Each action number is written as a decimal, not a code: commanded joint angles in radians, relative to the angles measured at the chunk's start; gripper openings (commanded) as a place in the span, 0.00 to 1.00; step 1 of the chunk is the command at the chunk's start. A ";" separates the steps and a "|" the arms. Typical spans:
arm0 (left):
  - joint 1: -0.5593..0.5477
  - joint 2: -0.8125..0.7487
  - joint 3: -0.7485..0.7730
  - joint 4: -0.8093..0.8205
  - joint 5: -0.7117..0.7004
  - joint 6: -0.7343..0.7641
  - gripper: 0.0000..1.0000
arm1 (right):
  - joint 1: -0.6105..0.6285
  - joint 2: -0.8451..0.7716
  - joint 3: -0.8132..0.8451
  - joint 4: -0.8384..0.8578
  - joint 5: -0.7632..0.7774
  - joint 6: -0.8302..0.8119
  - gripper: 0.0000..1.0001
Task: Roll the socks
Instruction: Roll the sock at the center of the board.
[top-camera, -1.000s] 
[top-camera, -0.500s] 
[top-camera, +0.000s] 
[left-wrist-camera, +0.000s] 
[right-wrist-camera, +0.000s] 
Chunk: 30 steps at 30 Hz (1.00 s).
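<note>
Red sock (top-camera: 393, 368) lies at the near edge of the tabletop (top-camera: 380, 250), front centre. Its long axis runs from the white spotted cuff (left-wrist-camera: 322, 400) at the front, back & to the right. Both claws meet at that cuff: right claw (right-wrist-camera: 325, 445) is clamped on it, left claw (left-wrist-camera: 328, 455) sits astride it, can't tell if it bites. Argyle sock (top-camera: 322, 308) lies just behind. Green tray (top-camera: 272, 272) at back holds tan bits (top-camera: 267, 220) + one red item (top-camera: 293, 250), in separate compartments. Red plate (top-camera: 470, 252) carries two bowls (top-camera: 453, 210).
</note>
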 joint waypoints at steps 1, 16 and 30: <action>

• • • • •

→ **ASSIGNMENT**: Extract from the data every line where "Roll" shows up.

→ **WRITTEN ANSWER**:
Task: Roll the socks
Instruction: Roll the sock at the center of the board.

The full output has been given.